Exercise directions :: The reply is to contain the full listing, repeated exactly, with pictures left out.

### Available data

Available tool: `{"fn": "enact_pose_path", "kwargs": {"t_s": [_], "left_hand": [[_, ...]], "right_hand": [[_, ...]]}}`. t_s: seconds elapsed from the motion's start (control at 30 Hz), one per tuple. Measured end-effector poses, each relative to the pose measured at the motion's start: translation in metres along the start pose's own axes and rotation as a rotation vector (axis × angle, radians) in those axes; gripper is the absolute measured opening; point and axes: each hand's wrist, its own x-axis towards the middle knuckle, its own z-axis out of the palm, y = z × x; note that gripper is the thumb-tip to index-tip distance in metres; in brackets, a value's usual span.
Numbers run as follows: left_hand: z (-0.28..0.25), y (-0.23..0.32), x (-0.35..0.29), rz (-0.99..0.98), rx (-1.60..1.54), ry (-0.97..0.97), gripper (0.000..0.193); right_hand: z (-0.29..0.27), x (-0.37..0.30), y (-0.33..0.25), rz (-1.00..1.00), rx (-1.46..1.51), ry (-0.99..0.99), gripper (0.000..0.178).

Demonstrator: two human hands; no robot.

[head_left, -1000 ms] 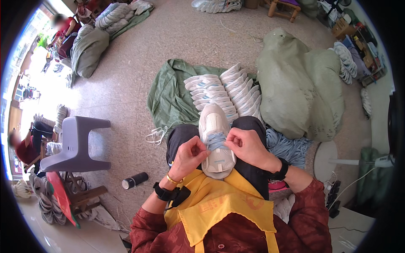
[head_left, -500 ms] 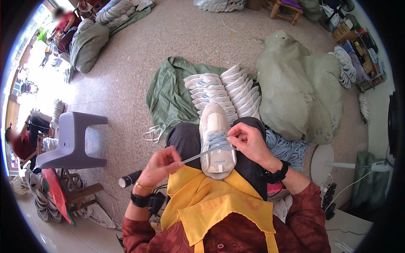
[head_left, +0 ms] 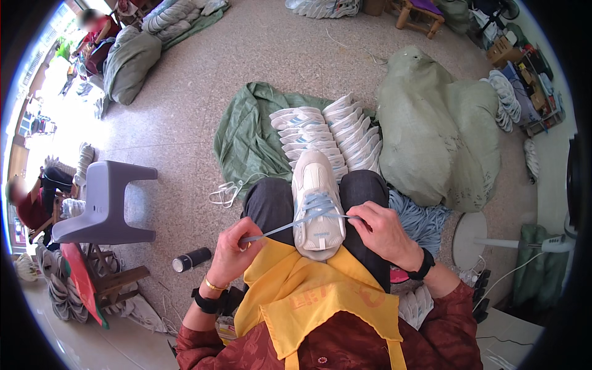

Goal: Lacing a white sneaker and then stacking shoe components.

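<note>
A white sneaker (head_left: pixel 316 174) rests between my knees, toe pointing away from me, heel on my yellow apron (head_left: pixel 277 265). Blue shoelace (head_left: pixel 318 202) criss-crosses its upper part, and its two ends stretch out to either side. My left hand (head_left: pixel 237 243), left of the shoe, pinches one lace end between closed fingers. To the right of the shoe, my right hand (head_left: pixel 381 229) pinches the other end. Both ends look taut, crossing over the tongue.
Stacked white shoe uppers (head_left: pixel 308 139) lie on a green sheet (head_left: pixel 246 135) ahead. Large green sacks (head_left: pixel 419 123) and a bundle of blue laces (head_left: pixel 419 219) are at right. A grey plastic stool (head_left: pixel 105 203) and a black cylinder (head_left: pixel 191 259) stand left; two people sit farther off.
My right hand has moved from the shoe's lacing out to the right and nearer me, drawing its lace end along. My left hand has shifted slightly left.
</note>
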Motion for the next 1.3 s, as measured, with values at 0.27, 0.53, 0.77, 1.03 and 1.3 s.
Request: {"fn": "enact_pose_path", "kwargs": {"t_s": [0.27,0.53,0.77,1.03,1.3], "left_hand": [[-0.009,0.005,0.003,0.114,0.278,0.152,0.012],[-0.027,-0.030,-0.016,0.113,0.390,0.224,0.016],[-0.070,-0.073,-0.054,-0.152,0.475,0.263,0.011],[-0.159,-0.145,-0.114,-0.266,0.560,0.486,0.013],[-0.239,-0.183,-0.154,-0.409,0.582,0.576,0.012]], "right_hand": [[-0.008,0.002,0.001,-0.043,-0.149,0.152,0.010],[-0.043,-0.030,0.028,0.118,-0.140,0.235,0.011],[-0.083,-0.078,0.087,0.326,-0.230,0.332,0.012],[-0.106,-0.151,0.197,0.519,-0.101,0.409,0.017],[-0.147,-0.203,0.275,0.780,-0.008,0.490,0.022]]}}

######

Reply ::
Available tool: `{"fn": "enact_pose_path", "kwargs": {"t_s": [_], "left_hand": [[_, ...]], "right_hand": [[_, ...]]}}`. t_s: seconds elapsed from the motion's start (control at 30 Hz), one per tuple. Measured end-effector poses, each relative to the pose measured at the motion's start: translation in metres along the start pose's own axes and rotation as a rotation vector (axis × angle, radians) in those axes; gripper is the absolute measured opening; point and axes: each hand's wrist, its own x-axis towards the middle knuckle, its own z-axis out of the palm, y = z × x; note that gripper is the thumb-tip to index-tip distance in metres; in brackets, a value's usual span.
Numbers run as follows: left_hand: z (-0.28..0.25), y (-0.23..0.32), x (-0.35..0.29), rz (-0.99..0.98), rx (-1.60..1.54), ry (-0.97..0.97), gripper (0.000..0.193); right_hand: z (-0.29..0.27), x (-0.37..0.30), y (-0.33..0.25), rz (-1.00..1.00), rx (-1.46..1.51), ry (-0.99..0.99), gripper (0.000..0.178).

Demonstrator: two human hands; no robot.

[head_left, -1000 ms] 
[head_left, -500 ms] 
[head_left, +0 ms] 

Goal: Lacing a white sneaker and then stacking shoe components.

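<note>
A white sneaker (head_left: pixel 316 174) rests between my knees, toe pointing away from me, heel on my yellow apron (head_left: pixel 277 265). Blue shoelace (head_left: pixel 318 202) criss-crosses its upper part, and its two ends stretch out to either side. My left hand (head_left: pixel 237 243), left of the shoe, pinches one lace end between closed fingers. To the right of the shoe, my right hand (head_left: pixel 381 229) pinches the other end. Both ends look taut, crossing over the tongue.
Stacked white shoe uppers (head_left: pixel 308 139) lie on a green sheet (head_left: pixel 246 135) ahead. Large green sacks (head_left: pixel 419 123) and a bundle of blue laces (head_left: pixel 419 219) are at right. A grey plastic stool (head_left: pixel 105 203) and a black cylinder (head_left: pixel 191 259) stand left; two people sit farther off.
My right hand has moved from the shoe's lacing out to the right and nearer me, drawing its lace end along. My left hand has shifted slightly left.
</note>
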Motion for the next 1.3 s, as measured, with values at 0.27, 0.53, 0.77, 1.03 and 1.3 s.
Request: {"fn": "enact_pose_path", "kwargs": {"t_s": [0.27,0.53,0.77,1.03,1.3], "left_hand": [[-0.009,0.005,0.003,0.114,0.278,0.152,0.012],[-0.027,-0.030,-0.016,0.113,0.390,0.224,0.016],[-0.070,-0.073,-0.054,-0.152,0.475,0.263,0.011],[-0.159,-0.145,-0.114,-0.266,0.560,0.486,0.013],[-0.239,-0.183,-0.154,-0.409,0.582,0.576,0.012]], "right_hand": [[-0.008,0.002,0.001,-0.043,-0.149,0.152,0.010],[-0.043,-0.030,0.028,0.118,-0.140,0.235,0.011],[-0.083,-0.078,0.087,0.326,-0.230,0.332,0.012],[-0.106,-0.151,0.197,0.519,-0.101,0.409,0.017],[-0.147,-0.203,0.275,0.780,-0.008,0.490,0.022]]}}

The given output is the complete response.